Habida  cuenta  que  contra  la decisión de  inadmitir  la  demanda  de  casación  presentada  por  la  fiscalía procede el  mecanismo  de  insistencia de conformidad con lo establecido en el artículo 184  de  la Ley 906 de 2004, impera precisar que como dicha legislación no regula el  trámite  a  seguir  para que se aplique el referido instituto procesal, la Sala  ha  definido  las reglas que habrán de seguirse para su aplicación3,    como  sigue:   

          i)        La  insistencia  es  un  mecanismo  especial  que  sólo  puede  ser  promovido  por  el  demandante,  dentro  de  los cinco (5) días siguientes a la  notificación  de  la  providencia  por  cuyo  medio la Sala decida inadmitir la  demanda  de  casación,  con el fin de provocar que ésta reconsidere lo decido.  También  podrá  ser  provocado  oficiosamente  dentro  del  mismo término por  alguno  de  los  Delegados  del  Ministerio  Público  para  la  Casación Penal  – siempre que el recurso de  casación  no  hubiera  sido interpuesto por un Procurador Judicial –,   el   Magistrado   disidente  o  el  Magistrado  que  no  haya  participado  en los debates o suscrito la providencia  inadmisioria.   

          ii)                       La  solicitud de insistencia puede elevarse ante  el  Ministerio Público a través de sus Delegados para la Casación Penal, ante  uno  de  los  Magistrados  que  haya  salvado  voto  en  cuanto  a  la decisión  mayoritaria  de  inadmitir  la demanda o ante uno de los Magistrados que no haya  intervenido en la discusión.   

          iii)                      Es potestativo del Magistrado disidente, del que  no  intervino  en  los debates o del Delegado del Ministerio Público ante quien  se  formula  la  insistencia, optar por someter el asunto a consideración de la  Sala  o  no  presentarlo  para su revisión, evento último en que informará de  ello al peticionario en un plazo de quince (15) días.   

          iv)                       El  auto  a  través  del  cual  se  inadmite la  demanda  de  casación  trae  como  consecuencia  la  firmeza de la sentencia de  segunda  instancia contra la cual se formuló el recurso de casación, salvo que  la insistencia prospere y conlleve a la admisión de la demanda.   

          En  mérito  de  lo  expuesto, la CORTE SUPREMA DE JUSTICIA, SALA DE  CASACIÓN PENAL,   

RESUELVE   

          INADMITIR  la  demanda de casación  interpuesta por la Fiscal Tercera Especializada de Tunja,  por las razones expuestas en la anterior motivación.   
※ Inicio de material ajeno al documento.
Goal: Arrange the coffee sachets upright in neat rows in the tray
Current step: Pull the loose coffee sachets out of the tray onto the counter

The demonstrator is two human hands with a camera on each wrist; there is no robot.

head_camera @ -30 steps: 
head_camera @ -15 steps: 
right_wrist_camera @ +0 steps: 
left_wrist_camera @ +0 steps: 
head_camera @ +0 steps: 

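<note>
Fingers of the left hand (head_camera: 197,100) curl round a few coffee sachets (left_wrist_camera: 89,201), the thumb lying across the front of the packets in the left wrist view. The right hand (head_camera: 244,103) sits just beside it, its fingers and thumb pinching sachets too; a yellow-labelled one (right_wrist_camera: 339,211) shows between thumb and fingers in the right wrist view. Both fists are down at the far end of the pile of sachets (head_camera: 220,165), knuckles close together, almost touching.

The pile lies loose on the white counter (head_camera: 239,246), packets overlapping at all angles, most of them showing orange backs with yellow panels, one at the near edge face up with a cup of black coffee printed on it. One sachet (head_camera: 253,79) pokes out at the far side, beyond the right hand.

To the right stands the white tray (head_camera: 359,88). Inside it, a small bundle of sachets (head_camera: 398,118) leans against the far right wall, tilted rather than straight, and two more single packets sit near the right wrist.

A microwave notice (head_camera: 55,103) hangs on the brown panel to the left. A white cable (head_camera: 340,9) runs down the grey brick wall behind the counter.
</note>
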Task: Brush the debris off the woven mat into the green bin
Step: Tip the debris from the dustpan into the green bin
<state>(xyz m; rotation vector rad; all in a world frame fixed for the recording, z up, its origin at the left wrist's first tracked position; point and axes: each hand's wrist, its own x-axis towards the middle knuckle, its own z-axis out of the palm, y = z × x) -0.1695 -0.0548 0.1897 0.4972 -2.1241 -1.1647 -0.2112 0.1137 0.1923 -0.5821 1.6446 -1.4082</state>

        De    conformidad    con   lo   dispuesto   en   el   inciso    segundo    del    artículo  184  de  la Ley 906 de  2004 y en los términos  referidos    en   el   acápite   final   de   esta   determinación,   contra   la   misma  procede   la  insistencia.   

Notifíquese y cúmplase.  

ALFREDO GÓMEZ QUINTERO  

SIGIFREDO   ESPINOSA  PÉREZ                          ÁLVARO   ORLANDO   PÉREZ  PINZÓN                       

MARINA   PULIDO   DE  BARÓN                           JORGE    LUIS   QUINTERO  MILANES   

YESID   RAMÍREZ   BASTIDAS                           JULIO    ENRIQUE   SOCHA  SALAMANCA   

MAURO   SOLARTE   PORTILLA                      JAVIER ZAPATA ORTÍZ                                           

TERESA RUIZ NÚÑEZ  

Secretaria    

1  Cfr.  Sentencia  del  22  de  agosto  de  2002, rad. 14616. En el mismo sentido,  sentencia del 10 de octubre de 2002, rad. 15906.   

2  Rad. 23251.   

3  Providencia del 12 de diciembre de 2005, rad. 24322.